A woman greeted her—possibly expecting Kayla and her three children to be in need of assistance—when Kayla explained she had some items, “For Carrie.”

“I cannot confirm whether or not Carrie is staying here,” the woman intoned.

This was expected; women-specific shelters are for those who have suffered the worst of abuse at the hands of those who are supposed to love and protect them. When boyfriends, husbands, or fathers have problems with anger, alcohol, or both, the shelter offers a harbor from the tempest known as domestic violence. Often times these pathetic men are possessive as well as cruel, and do anything they can to keep women under their control. When one escapes the bonds of abuse, the men hunt them down, enlisting the help of family or friends to aid in their cause.

Kayla, understanding the situation, asked if she could leave everything in the lobby, allowing Carrie to retrieve the items later.

The woman softened, and smiled. “That would be fine.”

“By the way,” Kayla began. “I have a Pack-n-Play in the car. Does the baby need one here or…”

Kayla trailed off.

“Here, the baby has a place to sleep. But if Carrie leaves, the baby will not have a crib or bassinet, no.”

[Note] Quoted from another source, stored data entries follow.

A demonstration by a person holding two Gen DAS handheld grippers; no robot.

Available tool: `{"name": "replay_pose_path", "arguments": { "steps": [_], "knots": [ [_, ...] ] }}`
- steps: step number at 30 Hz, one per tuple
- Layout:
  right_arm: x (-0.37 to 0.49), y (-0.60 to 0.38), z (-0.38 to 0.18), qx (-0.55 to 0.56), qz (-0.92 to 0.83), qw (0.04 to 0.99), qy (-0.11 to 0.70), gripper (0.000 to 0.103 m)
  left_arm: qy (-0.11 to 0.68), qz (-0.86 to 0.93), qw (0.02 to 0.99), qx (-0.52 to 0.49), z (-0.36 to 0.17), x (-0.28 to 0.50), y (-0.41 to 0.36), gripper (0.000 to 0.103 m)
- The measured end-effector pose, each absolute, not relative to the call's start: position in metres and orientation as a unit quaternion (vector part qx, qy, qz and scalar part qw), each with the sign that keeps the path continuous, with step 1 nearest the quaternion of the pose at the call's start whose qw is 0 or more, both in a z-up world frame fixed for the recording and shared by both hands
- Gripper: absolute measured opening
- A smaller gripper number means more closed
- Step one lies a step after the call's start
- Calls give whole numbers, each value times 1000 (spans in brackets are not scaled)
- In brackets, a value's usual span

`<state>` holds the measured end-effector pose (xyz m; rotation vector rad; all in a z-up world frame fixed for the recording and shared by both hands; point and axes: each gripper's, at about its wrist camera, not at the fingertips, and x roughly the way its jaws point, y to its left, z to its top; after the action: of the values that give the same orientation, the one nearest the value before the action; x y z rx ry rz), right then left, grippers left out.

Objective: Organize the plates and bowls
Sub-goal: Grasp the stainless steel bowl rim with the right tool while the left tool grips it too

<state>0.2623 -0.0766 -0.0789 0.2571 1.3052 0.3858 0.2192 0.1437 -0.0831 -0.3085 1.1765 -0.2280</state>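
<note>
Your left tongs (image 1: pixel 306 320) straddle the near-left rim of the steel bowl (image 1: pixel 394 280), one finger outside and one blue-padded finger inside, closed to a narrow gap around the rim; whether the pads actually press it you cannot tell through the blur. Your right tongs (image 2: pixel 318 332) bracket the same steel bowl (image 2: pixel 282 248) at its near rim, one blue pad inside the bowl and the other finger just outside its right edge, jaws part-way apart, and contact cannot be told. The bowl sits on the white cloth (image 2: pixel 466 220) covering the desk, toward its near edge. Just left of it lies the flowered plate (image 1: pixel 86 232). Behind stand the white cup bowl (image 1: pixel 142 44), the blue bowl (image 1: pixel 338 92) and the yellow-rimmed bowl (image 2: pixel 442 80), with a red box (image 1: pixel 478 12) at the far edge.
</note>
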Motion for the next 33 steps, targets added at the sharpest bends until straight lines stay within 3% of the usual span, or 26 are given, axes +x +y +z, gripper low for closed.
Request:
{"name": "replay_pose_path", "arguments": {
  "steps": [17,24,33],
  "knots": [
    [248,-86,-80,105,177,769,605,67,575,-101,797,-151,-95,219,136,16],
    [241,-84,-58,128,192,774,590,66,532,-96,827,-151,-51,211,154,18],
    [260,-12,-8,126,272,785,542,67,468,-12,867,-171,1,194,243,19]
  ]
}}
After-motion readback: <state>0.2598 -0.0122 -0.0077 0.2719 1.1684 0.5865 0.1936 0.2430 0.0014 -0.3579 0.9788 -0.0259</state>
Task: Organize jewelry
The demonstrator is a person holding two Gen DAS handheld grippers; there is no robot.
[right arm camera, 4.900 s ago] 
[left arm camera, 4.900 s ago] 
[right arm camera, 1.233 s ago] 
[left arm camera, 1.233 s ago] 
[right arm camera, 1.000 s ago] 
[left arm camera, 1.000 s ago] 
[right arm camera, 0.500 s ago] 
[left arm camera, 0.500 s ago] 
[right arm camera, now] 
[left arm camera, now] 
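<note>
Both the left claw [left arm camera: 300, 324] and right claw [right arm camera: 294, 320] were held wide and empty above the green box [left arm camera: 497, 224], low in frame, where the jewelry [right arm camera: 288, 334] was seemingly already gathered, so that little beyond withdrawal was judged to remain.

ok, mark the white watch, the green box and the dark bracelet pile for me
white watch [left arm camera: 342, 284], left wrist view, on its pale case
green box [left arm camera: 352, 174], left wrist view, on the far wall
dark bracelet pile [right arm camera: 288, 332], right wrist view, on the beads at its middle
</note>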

Kayla nodded. That meant Carrie would be co-sleeping with her child, which could be a dicey proposition.

“I’ll be right back,” Kayla said, leaving with her children for the car.

When they returned Carrie was waiting, surprised and pleased to see the woman who had offered her assistance in the grocery store.

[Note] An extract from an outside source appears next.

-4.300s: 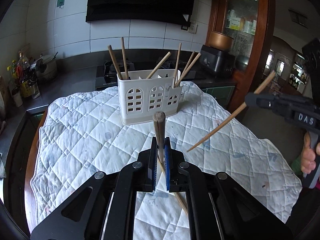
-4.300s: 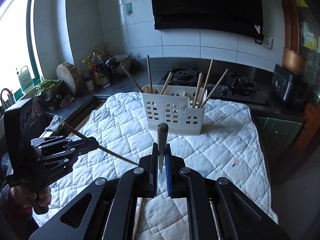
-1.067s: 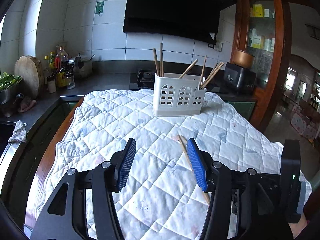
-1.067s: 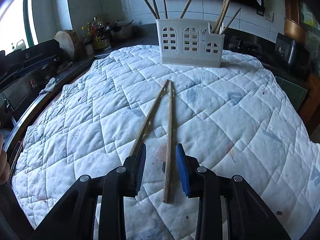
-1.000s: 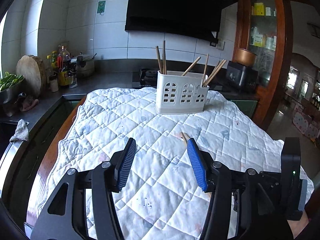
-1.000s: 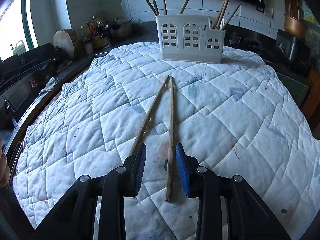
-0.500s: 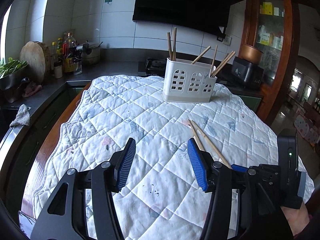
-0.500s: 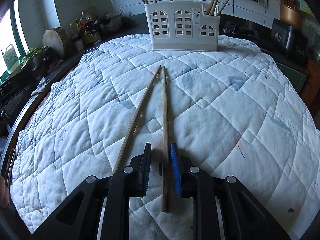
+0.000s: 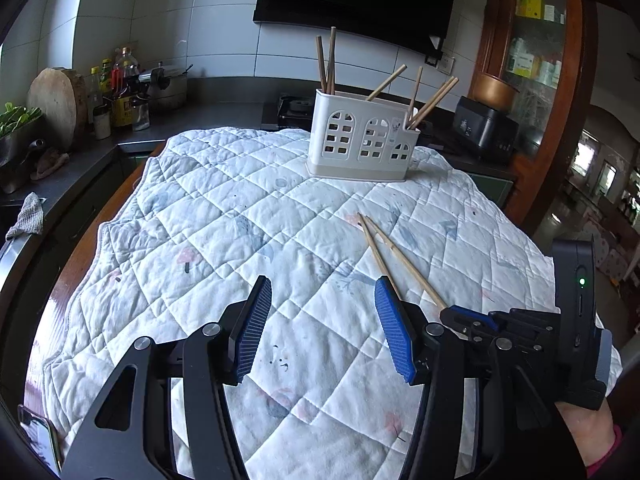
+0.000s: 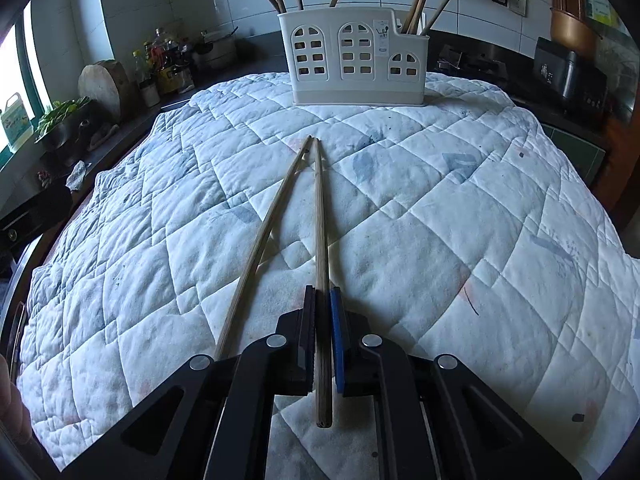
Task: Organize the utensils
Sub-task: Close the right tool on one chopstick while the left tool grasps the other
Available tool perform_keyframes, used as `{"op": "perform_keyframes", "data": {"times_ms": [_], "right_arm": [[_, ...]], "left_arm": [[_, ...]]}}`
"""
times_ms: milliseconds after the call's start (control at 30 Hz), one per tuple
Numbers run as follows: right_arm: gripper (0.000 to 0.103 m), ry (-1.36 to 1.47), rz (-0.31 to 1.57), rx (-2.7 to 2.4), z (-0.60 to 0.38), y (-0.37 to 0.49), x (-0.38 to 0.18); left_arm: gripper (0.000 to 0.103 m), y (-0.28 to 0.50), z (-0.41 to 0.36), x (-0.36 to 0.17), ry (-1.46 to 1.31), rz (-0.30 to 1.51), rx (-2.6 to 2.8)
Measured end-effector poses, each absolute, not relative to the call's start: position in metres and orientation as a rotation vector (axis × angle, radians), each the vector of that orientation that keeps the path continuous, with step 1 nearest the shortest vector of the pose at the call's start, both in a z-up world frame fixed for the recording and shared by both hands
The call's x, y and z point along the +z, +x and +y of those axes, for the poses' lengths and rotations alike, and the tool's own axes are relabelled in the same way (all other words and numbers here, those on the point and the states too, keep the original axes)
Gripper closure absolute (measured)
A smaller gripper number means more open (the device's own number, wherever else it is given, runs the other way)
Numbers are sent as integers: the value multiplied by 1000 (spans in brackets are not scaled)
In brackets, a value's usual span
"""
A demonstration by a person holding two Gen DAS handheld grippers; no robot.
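Right gripper (image 10: 322, 344) clamped on one chopstick (image 10: 320, 216) near its blunt end, jaws just closed onto it. Second chopstick (image 10: 262, 240) flat on the quilt (image 10: 460, 208), just left of that claw, tips nearly meeting ahead. Left gripper (image 9: 322, 330) half open, holding nothing. Best to lift straight up first, keeping the neighbour undisturbed, then tip the stick upright. Utensil holder (image 10: 352, 64) straight ahead, well apart; open quilt between. Mind the sticks leaning out of its rim.
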State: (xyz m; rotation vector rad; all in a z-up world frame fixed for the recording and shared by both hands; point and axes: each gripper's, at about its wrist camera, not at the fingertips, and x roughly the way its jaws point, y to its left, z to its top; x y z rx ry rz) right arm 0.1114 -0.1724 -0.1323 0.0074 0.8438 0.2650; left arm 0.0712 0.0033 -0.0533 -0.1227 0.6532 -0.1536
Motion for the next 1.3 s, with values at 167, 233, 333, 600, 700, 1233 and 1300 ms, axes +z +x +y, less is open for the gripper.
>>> {"op": "perform_keyframes", "data": {"times_ms": [167,233,333,600,700,1233,1300], "right_arm": [[96,29,800,255,-185,103,-121],[96,44,782,248,-193,100,-116],[96,66,760,247,-203,94,-108],[96,92,736,244,-219,84,-104],[96,102,734,244,-223,83,-105],[96,117,738,250,-225,83,-108],[96,114,731,247,-225,80,-105]], "left_arm": [[48,72,-15,-68,-125,702,-185],[48,74,-23,-74,-130,724,-198],[48,78,-36,-85,-148,763,-228],[51,92,-68,-105,-145,828,-254],[52,97,-73,-108,-152,837,-255],[92,112,-86,-121,-130,895,-231],[94,113,-83,-120,-138,897,-226]]}}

After giving Carrie everything she had brought, Kayla made a few inquires with the headmistress; she still had plenty she could donate, would the shelter take the items?

“You can give to specific people,” it was explained, “but we don’t take donations outright.”

A center existed next door, however, one affiliated with the shelter. Women seeking protection were allowed to “shop” there for free; if Kayla donated anything, women in need could pick it up at no cost.

Perfect. Now Kayla had an outlet for everything her children had outgrown.

Kayla went home, and a little while later texted Carrie, asking if, even though she had no use for a car seat per sé, would she be interested in one as a hand-held carrier?

Carrie texted back that she already found one, and thanked her.

Moments later, Carrie sent one more note: her son was sleeping peacefully in the swing Kayla had given her. He was gently rocking back and forth, knowing only the love of his mother and none of the awful that surrounded his life at the moment.

A smile crossed Kayla’s face, and her eyes watered just a tinge.